A dysregulated nervous system is the result of unprocessed stress and trauma.
Nervous system dysregulation can show up in a myriad of ways. A recent client came to me in a heightened state of dysregulation, the result of multiple traumatic experiences. ‘Emma’ was still processing the trauma of living through recent bushfires before COVID turned the world upside down. Following this, a traumatic experience with a difficult colleague meant her nervous system didn’t have time to recover from one shock before the next one hit.
She came to see me with gut and throat issues and chronic insomnia. When stressed, Emma would fall into a collapsed state where she felt like isolating in a dark, empty room. This was a sign her dorsal vagal state was activated. She would then come into a sympathetic nervous state and uncharacteristically flip out on her partner. The shame would send her back into the dorsal state which kickstarted a continuous loop of feeling either hyper aroused or completely immoble.
Emma’s treatment involved creating a sense of safety within her body. By forming connections between her emotions and the sensations she was feeling in her body, Emma was able to process the stress and provide a corrective experience for the brain.

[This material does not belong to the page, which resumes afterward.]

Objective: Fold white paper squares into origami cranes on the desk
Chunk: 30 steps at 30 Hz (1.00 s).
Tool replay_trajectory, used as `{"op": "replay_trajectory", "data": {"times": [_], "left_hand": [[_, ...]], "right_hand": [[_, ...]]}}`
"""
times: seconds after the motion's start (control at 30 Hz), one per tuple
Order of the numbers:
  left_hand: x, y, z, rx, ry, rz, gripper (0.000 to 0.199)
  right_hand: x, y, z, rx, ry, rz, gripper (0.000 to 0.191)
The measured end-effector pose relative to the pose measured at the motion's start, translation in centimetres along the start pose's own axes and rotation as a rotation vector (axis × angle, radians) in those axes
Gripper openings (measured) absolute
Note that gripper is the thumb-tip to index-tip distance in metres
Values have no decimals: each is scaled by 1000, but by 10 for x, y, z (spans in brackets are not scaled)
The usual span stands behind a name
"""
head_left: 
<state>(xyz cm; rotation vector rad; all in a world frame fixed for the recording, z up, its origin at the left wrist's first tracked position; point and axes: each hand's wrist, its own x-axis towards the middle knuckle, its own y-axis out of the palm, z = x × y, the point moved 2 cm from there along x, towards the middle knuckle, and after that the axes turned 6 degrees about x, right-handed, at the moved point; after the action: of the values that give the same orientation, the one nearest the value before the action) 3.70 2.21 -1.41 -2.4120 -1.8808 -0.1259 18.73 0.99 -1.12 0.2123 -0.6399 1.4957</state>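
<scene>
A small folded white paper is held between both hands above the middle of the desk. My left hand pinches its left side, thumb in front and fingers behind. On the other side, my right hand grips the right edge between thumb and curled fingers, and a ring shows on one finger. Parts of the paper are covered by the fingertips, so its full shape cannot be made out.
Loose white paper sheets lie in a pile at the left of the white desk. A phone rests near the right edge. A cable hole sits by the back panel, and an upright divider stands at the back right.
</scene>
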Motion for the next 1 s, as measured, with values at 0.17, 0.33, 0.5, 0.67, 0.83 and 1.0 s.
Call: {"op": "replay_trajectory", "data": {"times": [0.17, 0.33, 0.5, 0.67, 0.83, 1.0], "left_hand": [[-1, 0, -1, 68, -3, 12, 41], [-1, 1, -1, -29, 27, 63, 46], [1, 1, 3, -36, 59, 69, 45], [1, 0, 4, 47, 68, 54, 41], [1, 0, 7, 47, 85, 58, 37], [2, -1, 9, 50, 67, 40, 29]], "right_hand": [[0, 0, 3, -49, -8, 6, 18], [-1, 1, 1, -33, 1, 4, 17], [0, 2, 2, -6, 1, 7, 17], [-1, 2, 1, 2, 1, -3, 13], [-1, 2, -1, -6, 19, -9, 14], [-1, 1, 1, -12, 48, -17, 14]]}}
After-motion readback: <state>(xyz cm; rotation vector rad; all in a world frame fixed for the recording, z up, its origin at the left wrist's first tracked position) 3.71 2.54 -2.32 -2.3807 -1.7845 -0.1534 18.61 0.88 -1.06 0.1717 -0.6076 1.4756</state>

By engaging in breathing exercises when she felt her nervous system being activated, Emma could redirect her attention and show the survival brain that she could effectively cope in times of stress. This was a powerful game changer and over time, transformed the way her brain responded to stressful situations.
Begin your nervous system reset
- Start with an awareness of the body: if you start to feel your jaw clenching, your entire body is tense or you feel out of control, take a pause. Simply recognising that your nervous system is a little out of whack is might be all it takes to bring yourself back to a regulated state. Once you do it again and again, you’ll find the stress activation that is stuck will dissipate.
- Connect your body to your sensory experience: proprioception, i.e. knowing the position of your body in space, can help calm down a dysregulated nervous system. Try focusing on the connection of your feet on the ground and move that attention up through the body, concentrating on each of your joints. Staying connected to the body will help calm down the fight or flight response.
- Educate yourself on the nervous system: unfortunately, our brain and nervous system isn’t optimised for calm, it’s optimised for survival and procreation. As a result we have a negativity bias which primes us to think something dangerous is going to happen.
Recognising this allows us to shed the shame and blame we often place on ourselves for feeling natural human responses. And with this knowledge we have the agency to make healthier decisions that will serve us over the course of our lives.